There was considerable discussion about the relative merits of the two extensibility approaches (HL7extension and foreign namespace) and they way they interact with various implementation options.
We agree that we would add a few paragraphs as an appendix to the specification when it is balloted for DSTU. This is the draft appendix:
Draft Appendix : Implementation Considerations for Extensibility
This specification offers two mechanisms for extensibility:
- Placing extensibility content in foreign namespaces
- using the HL7extension attribute to label extensibility content.
The second method is specifically introduced to allow backwards and forward compatibility, and the content must be valid HL7 V3 content defined in the nominated model.

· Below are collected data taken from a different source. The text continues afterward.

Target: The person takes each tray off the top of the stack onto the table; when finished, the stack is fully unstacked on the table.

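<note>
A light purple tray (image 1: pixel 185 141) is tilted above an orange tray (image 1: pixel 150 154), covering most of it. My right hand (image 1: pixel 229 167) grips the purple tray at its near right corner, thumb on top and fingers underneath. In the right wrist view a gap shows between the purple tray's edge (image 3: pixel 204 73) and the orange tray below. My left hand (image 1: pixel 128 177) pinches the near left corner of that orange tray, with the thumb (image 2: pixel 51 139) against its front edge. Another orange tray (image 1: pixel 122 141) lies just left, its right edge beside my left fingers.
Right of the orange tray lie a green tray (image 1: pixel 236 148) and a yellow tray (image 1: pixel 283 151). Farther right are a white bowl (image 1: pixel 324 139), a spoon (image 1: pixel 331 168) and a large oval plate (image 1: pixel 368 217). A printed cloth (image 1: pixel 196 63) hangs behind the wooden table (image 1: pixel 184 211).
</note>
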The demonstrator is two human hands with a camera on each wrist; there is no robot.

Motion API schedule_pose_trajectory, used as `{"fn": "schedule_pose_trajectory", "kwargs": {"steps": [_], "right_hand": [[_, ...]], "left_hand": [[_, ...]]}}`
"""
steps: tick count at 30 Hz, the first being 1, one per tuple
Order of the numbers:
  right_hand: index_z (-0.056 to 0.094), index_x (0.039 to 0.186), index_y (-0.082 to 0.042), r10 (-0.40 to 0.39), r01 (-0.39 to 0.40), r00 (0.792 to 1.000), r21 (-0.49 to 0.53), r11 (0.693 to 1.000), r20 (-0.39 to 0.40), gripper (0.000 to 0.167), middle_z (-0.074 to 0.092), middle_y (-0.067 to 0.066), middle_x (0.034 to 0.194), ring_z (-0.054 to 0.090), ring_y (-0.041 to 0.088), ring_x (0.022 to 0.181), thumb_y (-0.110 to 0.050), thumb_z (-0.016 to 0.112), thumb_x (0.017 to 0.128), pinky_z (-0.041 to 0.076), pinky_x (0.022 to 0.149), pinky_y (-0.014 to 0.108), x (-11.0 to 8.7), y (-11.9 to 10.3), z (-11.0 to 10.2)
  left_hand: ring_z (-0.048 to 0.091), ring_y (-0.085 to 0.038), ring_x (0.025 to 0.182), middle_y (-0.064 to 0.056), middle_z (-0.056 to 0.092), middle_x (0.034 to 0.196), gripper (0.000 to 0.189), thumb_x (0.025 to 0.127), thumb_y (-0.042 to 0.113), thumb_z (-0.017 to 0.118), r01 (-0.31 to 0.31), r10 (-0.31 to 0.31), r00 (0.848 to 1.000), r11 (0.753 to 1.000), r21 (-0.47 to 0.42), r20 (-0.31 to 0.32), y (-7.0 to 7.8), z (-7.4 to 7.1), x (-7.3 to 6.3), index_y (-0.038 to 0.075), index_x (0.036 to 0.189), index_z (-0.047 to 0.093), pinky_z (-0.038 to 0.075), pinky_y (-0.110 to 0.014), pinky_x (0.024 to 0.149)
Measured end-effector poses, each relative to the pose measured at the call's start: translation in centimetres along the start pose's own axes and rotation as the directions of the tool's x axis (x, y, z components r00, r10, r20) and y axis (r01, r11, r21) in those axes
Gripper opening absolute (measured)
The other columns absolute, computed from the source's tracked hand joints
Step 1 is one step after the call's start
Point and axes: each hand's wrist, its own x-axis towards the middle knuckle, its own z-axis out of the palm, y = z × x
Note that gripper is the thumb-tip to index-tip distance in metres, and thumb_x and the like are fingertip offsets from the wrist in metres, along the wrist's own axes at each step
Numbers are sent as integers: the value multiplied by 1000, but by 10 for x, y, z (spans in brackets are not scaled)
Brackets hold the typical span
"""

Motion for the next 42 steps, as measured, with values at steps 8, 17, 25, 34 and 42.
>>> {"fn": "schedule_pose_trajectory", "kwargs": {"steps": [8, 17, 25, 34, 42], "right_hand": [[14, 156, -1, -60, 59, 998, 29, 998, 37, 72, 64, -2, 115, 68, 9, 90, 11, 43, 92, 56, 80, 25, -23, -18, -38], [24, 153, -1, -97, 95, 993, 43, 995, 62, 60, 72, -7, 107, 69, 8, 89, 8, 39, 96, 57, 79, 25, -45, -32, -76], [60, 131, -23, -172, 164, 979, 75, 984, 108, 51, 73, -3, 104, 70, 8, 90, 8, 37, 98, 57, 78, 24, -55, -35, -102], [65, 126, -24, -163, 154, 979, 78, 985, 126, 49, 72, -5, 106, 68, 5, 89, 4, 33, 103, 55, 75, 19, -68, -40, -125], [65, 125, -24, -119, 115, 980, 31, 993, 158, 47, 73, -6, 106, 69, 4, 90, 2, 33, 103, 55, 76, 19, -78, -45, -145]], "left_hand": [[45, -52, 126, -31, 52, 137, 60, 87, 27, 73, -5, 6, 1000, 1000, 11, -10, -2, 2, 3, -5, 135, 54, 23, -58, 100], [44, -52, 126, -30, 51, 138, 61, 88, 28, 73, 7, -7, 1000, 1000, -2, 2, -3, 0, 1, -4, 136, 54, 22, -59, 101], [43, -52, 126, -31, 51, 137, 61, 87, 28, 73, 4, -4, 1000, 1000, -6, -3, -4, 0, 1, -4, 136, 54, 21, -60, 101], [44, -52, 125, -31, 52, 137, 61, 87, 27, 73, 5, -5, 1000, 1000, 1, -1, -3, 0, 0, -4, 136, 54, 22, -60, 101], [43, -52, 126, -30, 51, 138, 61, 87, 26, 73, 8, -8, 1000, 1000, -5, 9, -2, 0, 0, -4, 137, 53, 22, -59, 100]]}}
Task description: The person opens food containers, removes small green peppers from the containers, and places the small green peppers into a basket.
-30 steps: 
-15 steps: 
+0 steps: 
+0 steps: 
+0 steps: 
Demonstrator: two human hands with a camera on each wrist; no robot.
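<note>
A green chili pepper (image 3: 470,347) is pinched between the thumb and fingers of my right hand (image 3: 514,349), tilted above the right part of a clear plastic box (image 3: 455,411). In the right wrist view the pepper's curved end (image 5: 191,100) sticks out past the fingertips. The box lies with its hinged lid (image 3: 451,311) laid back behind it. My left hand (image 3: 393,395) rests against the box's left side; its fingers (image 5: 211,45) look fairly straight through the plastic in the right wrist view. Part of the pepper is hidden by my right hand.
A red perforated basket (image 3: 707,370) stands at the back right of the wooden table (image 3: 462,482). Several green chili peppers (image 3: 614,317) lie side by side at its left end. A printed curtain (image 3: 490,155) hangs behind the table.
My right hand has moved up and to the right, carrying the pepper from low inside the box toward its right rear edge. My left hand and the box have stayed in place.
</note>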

When processing an instance, all conformant implementations are expected to ignore content in a foreign namespace and any xml elements (other than the document root) marked with the HL7extension.
Depending on the parsing approach, this may not be straight forward. In particular, if some form of XML binding technology is used, extensibility content may be a problem. Some XML binding technologies can be configured to ignore foreign namespace content (note that the schemas that HL7 publish do not define the foreign namespace extensions using xs:any etc)
Instance processing applications must ignore both forms of extensibility content. If the parsing technology will be broken by these extensions, applications may need to run transforms that remove extensibility content first. This transform removes extensibility content:
<xsl:stylesheet xmlns:xsl="http://www.w3.org/1999/XSL/Transform" version="1.0" xmlns="urn:hl7-org:v3" xmlns:hl7="urn:hl7-org:v3" xmlns:xs="http://www.w3.org/2001/XMLSchema" xmlns:xsd="http://www.w3.org/2001/XMLSchema"> <xsl:template match="/"> <xsl:apply-templates/> </xsl:template> <xsl:template match="comment()"> <xsl:copy/> </xsl:template> <xsl:template match="*"> <xsl:if test="namespace-uri(.)='urn:hl7-org:v3' and not(@HL7extension)"> <xsl:copy> <xsl:copy-of select="@*"/> <xsl:apply-templates/> </xsl:copy> </xsl:if> </xsl:template> </xsl:stylesheet>
In some cases, trading partner agreements may exclude the use of these extensions, saving applications from this problem.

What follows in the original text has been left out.